# What the task asks:
Transcribe the entries below word for word, beginning at the line with "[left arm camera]" and stopping after the line with "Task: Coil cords"; drop all pictures.

*** Opening Dataset content ***

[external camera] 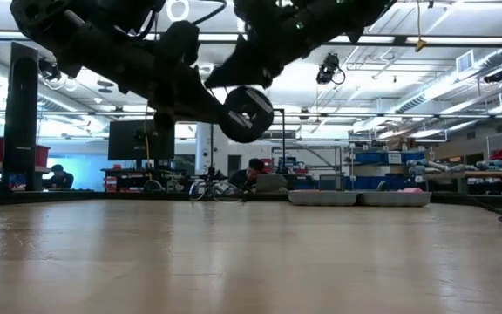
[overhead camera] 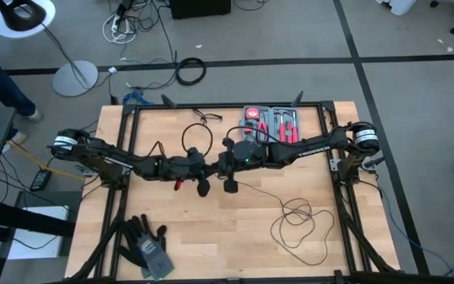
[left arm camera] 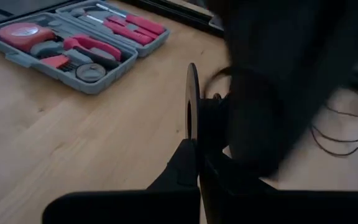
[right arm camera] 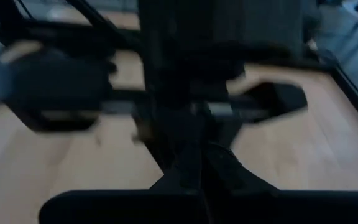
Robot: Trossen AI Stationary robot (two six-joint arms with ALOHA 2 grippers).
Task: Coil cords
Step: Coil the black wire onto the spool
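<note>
With both my left gripper (overhead camera: 202, 188) and right gripper (overhead camera: 229, 184) closed just beside the tool kit (overhead camera: 272, 124), I'd feed the thin cable (overhead camera: 298, 221) slowly into even loops.

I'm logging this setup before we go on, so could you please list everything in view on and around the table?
cord: one, thin black, loose loops on the table's right front, a strand running up toward the grippers
puck: one, black disc seen edge-on, at the left gripper's fingertips
tool kit: one, grey case with red tools, open at the table's far edge
wire item: one, black, looped, far side near the middle
gloves: a pair, dark grey, left front corner
cable ring: one, black, on the floor beyond the table
lamp base: one, white, on the floor at far left
left gripper: shut, mid-table
right gripper: shut, mid-table beside the left one
</note>
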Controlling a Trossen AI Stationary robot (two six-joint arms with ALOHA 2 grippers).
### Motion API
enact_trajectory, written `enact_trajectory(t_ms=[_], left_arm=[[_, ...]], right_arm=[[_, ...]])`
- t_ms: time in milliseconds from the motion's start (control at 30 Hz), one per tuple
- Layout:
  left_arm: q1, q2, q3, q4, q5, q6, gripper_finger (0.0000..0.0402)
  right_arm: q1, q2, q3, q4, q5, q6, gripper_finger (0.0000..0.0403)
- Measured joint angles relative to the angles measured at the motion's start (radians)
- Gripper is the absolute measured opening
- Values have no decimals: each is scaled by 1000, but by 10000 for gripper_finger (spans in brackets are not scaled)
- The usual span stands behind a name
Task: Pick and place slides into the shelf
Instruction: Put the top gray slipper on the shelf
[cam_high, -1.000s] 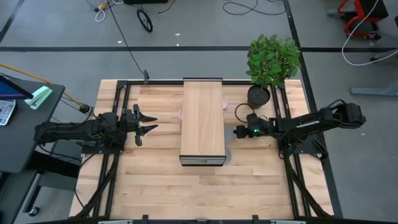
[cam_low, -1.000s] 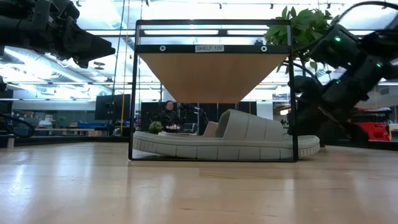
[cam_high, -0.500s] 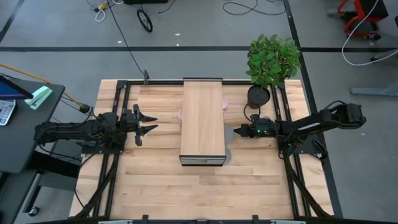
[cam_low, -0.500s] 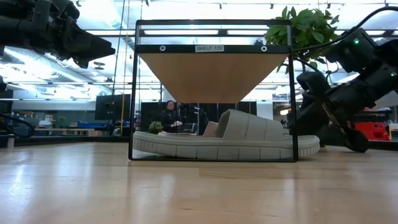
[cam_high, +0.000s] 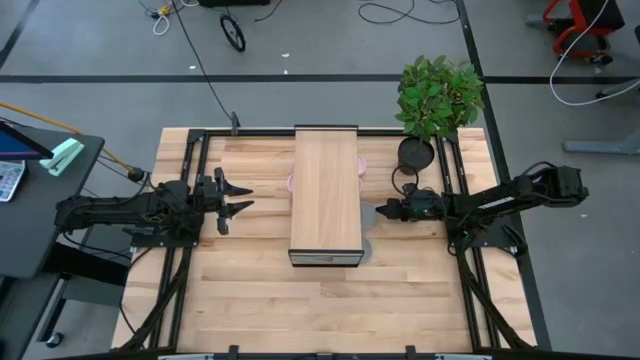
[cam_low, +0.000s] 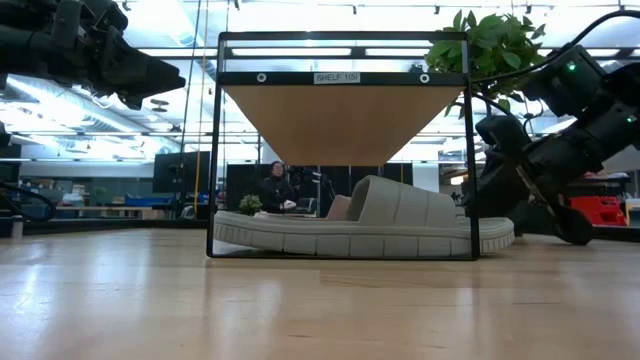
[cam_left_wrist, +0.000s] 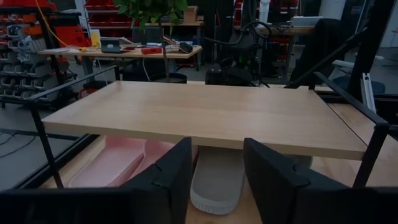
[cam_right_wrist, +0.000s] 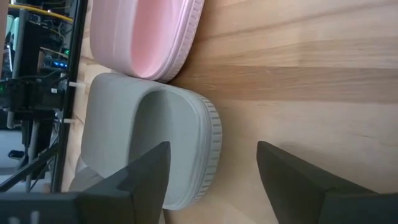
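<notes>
The shelf (cam_high: 325, 195) stands mid-table, its plank top (cam_left_wrist: 205, 112) on a dark frame. Under it a grey slide (cam_right_wrist: 149, 143) lies on its sole beside a pink slide (cam_right_wrist: 146, 34); their ends stick out at the shelf's right side (cam_high: 368, 214). The low view shows a grey slide (cam_low: 360, 228) flat on the table between the shelf's legs. My right gripper (cam_right_wrist: 214, 180) is open and slants down just over the grey slide's end; I see no touch. My left gripper (cam_high: 235, 200) hangs open and level, left of the shelf, facing a pink slide (cam_left_wrist: 118, 165) and a grey slide (cam_left_wrist: 217, 180).
A potted plant (cam_high: 435, 100) stands at the table's far right corner, close behind my right arm (cam_low: 570, 110). Another grey end (cam_high: 366, 250) shows at the shelf's near right corner. Bare wood (cam_high: 320, 310) lies between the shelf and the near edge.
My right gripper has tipped its fingers downward toward the grey slide's end at the shelf's right side, rolling slightly, and has since kept still. The slides and the shelf have not moved.
</notes>
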Motion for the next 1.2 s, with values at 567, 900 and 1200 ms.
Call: enact_trajectory(t_ms=[567,900,1200], left_arm=[[0,0,0,2,0,3,143],[0,0,0,3,0,3,148],[0,0,0,3,0,3,137]], right_arm=[[1,66,17,30,-12,-3,242],[0,71,78,-76,-39,-39,242],[1,150,123,-92,-34,-48,242]])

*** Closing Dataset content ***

# Exercise output:
[left arm camera] 
[right arm camera] 
Robot: Trossen AI Stationary robot (two six-joint arms with ALOHA 2 grippers).
Task: Coil cords

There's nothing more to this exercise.